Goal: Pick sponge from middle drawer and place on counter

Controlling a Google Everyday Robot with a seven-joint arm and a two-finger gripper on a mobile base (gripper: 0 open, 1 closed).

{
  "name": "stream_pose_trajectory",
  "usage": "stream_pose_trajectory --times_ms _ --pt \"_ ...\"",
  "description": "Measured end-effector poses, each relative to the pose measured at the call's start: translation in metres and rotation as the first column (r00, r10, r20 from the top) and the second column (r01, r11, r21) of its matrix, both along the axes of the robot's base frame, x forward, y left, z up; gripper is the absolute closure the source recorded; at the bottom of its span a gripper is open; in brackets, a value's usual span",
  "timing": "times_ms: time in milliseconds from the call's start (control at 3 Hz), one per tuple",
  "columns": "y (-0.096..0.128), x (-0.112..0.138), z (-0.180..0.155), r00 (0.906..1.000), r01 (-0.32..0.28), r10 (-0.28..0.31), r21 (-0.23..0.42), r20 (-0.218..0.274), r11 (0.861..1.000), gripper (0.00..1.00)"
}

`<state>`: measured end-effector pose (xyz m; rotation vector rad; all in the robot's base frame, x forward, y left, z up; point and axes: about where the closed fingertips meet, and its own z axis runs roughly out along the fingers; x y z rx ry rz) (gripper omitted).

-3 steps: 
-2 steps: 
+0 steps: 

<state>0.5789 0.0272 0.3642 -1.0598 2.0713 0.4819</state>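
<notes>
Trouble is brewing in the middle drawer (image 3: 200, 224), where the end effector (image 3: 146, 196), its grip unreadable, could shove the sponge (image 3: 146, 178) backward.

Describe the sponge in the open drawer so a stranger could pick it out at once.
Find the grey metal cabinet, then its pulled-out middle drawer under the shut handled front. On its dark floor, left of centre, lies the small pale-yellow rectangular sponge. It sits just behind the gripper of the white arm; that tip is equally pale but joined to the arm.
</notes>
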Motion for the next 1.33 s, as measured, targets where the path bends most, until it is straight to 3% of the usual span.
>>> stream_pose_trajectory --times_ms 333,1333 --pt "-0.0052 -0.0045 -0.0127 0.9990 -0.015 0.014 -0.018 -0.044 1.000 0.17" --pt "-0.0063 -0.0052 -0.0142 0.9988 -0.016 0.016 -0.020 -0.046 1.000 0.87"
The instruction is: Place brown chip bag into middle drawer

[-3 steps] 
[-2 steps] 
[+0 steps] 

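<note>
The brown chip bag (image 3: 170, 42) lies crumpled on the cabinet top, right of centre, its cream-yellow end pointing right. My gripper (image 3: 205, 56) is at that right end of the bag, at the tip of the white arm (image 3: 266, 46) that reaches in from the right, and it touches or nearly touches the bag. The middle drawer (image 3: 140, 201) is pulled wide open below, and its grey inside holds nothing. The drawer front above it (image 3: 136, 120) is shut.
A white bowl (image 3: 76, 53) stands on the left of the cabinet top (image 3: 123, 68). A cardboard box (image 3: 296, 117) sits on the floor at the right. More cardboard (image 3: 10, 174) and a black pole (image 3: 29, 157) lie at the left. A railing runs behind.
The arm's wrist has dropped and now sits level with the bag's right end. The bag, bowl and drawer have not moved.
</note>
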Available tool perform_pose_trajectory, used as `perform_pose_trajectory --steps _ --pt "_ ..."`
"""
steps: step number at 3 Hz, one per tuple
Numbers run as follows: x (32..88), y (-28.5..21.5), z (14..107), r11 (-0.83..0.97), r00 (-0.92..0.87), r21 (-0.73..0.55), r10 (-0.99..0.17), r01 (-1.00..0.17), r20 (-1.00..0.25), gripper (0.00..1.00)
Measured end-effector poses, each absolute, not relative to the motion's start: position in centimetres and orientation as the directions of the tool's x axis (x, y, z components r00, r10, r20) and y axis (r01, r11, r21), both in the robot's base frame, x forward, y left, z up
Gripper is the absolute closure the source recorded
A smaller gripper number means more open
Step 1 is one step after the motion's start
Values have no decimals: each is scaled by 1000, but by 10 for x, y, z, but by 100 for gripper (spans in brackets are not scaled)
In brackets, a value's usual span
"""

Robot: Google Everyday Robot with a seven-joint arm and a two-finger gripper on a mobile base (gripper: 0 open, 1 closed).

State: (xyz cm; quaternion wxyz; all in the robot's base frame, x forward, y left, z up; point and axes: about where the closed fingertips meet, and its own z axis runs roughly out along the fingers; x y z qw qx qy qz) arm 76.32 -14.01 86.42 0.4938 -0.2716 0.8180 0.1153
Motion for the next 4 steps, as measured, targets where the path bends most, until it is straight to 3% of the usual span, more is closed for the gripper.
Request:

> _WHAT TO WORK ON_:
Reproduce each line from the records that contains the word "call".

> _RESPONSE_:
  "description": "Measured end-effector poses, each relative to the pose measured at the call's start: translation in metres and rotation as the first column (r00, r10, r20 from the top) and the second column (r01, r11, r21) of its matrix, both along the axes of the robot's base frame, x forward, y left, z up; gripper is the absolute closure the source recorded; at the bottom of its span a gripper is open; in brackets, a value's usual span",
  "timing": "times_ms: time in milliseconds from the call's start (control at 3 Hz), one per tuple",

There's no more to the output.